◆ HOW TO COMPLETE THIS TASK: Retype all of the data word for word, without pictures.

◆ PROVIDED MATERIAL:
════════
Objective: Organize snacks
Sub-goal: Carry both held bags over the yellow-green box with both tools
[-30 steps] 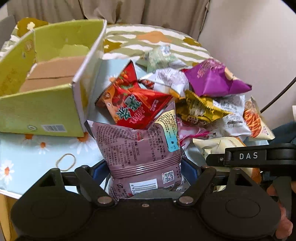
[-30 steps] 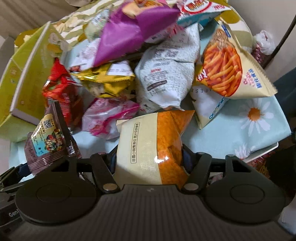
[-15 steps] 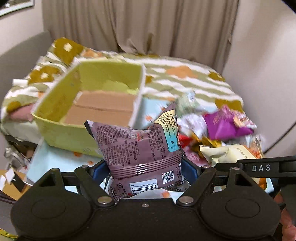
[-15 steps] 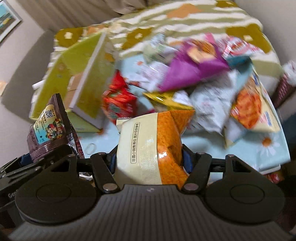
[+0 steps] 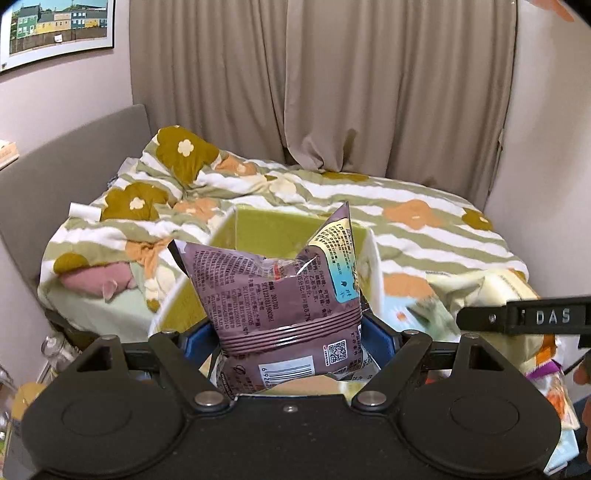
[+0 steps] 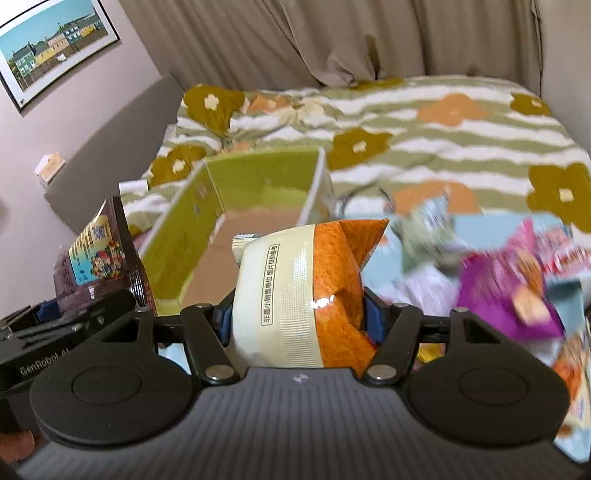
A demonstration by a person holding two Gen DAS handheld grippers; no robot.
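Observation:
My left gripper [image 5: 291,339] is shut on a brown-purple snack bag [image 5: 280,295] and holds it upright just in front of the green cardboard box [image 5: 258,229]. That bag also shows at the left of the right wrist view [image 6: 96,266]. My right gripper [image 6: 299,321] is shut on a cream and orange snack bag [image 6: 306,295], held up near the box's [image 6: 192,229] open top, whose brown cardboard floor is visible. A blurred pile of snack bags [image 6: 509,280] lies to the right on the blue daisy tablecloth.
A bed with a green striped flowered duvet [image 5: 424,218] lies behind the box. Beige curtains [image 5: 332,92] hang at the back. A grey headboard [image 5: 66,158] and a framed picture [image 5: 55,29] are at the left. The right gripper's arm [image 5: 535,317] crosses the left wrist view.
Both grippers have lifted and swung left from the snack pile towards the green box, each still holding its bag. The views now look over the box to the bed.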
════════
◆ OUTPUT BELOW:
Objective: Organize snacks
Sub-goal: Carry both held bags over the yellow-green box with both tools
[-30 steps] 
[-30 steps] 
[-15 steps] 
[-15 steps] 
[+0 steps] 
[+0 steps] 
A demonstration by a person holding two Gen DAS handheld grippers; no robot.
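Observation:
My left gripper [image 5: 291,339] is shut on a brown-purple snack bag [image 5: 280,295] and holds it upright just in front of the green cardboard box [image 5: 258,229]. That bag also shows at the left of the right wrist view [image 6: 96,266]. My right gripper [image 6: 299,321] is shut on a cream and orange snack bag [image 6: 306,295], held up near the box's [image 6: 192,229] open top, whose brown cardboard floor is visible. A blurred pile of snack bags [image 6: 509,280] lies to the right on the blue daisy tablecloth.
A bed with a green striped flowered duvet [image 5: 424,218] lies behind the box. Beige curtains [image 5: 332,92] hang at the back. A grey headboard [image 5: 66,158] and a framed picture [image 5: 55,29] are at the left. The right gripper's arm [image 5: 535,317] crosses the left wrist view.
Both grippers have lifted and swung left from the snack pile towards the green box, each still holding its bag. The views now look over the box to the bed.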

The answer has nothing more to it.